Yerli turistlerin, yurt içinde yaptıkları seyahat harcamaları 2019 yılının III. çeyreğinde bir önceki yılın aynı çeyreğine göre yüzde 10,4 artarak 23 milyar 344 milyon TL olmuş. Bu harcamaların yüzde 89,6'sını (20 milyar 911 milyon TL) kişisel harcamalar, yüzde 10,4'ünü ise (2 milyar 432 milyon TL) paket tur harcamaları oluşturmuş. Seyahat başına yapılan ortalama harcama ise 731 TL olmuş. Acaba mı?
Yakınları ziyaret amacı ile yapılan seyahatler yüzde 60,5 ile ilk sırada yer alırken, onu yüzde 33,8 ile 'gezi, eğlence, tatil' ve yüzde 3 ile 'sağlık' amaçlı seyahatler takip ediyormuş.
Sizi daha fazla rakama boğmak istemem. Kısaca demek gerekirse Türk halkının ezici bir çoğunluğu yakınlarını ziyaret amacıyla seyahat ediyor.

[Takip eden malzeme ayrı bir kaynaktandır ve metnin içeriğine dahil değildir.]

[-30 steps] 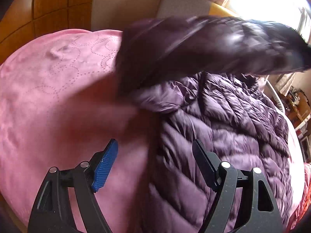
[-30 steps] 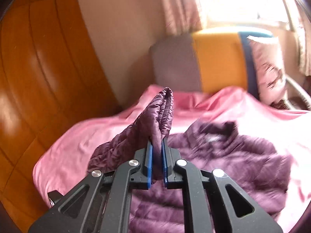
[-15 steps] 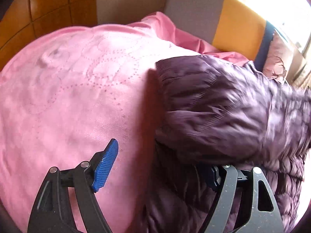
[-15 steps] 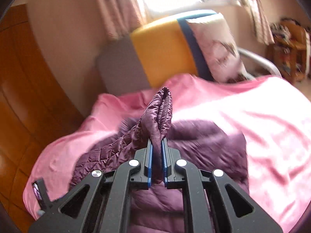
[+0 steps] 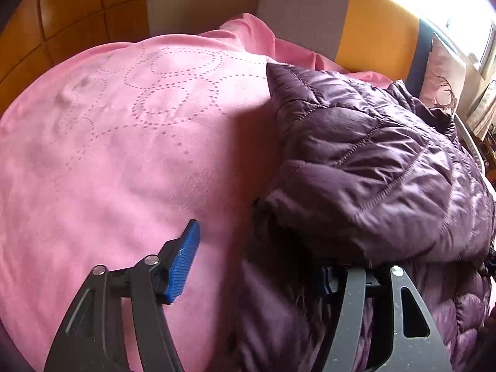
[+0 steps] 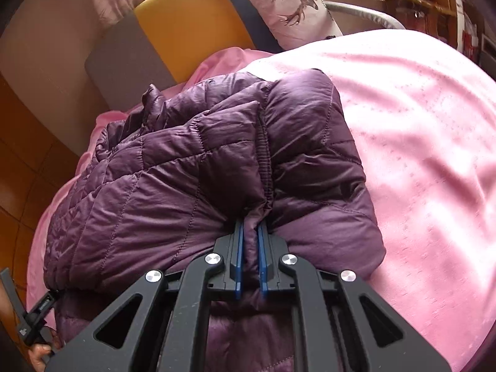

Böyle bir ülkede, halkın cebini, yararını düşünen bir anlayışın yapacağı tek şey seyahat harcamalarını aza indirmek olmalıdır. Biz öteden beri uçak biletleri çok pahalı, halkımız uçağa binemiyor, uçağa hep aynı kesimler biniyor diye dert yanarken, bu kez de demiryoluyla seyahat ücretleri yüzde 400'lere kadar arttırıldı. Uçağa binemeyenlerin otobüs yerine, demiryolunu tercih etmesi iyi bir alternatifti. Ne oldu, nasıl oldu bilinmez böyle bir karar alındı. Yani, vatandaşa nazikçe 'Otur, oturduğun yerde' demek isteniyor. Ulaştırma ve Altyapı Bakanı, Trabzonlu değerli hemşehrim M. Cahit Turhan, bu kararın altına imza atarken, bir başka bakanımızın 'Bütçe açığı var, bunu mutlaka kapatmamız gerekiyor' mealindeki ricasını mı kırmak istemedi acaba? Bütçeyi denkleştirmek gibi zor bir misyonu olan, ekonomiden sorumlu olan diğer hemşehrim Berat Albayrak halkın içinden gelen, halinden, dilinden anlayan birisi olarak bu konuda acep ne düşünür doğrusu çok merak ediyorum. Fakat, sorumlu Ulaştırma Bakanı'dır. Her ne kadar unvanında 'Ulaştırma' yazsa da, onun göreviniz halkı bir yerden bir yere ulaştırmaktır. Cahit Bey, uçak bilet fiyatlarına 452.TL tavan fiyat verdiğinde şirketlerin daha da artış yapacağını pek ala biliyordu. Ama uçakçılar dertlerini çok iyi dile getirmiş olmalılar ki, onlara hayır diyemediler. Bu arada otobüs firmaları da hiç boş durmadı ve bilet fiyatlarını azar azar keyiflerine göre arttırmayı başardılar.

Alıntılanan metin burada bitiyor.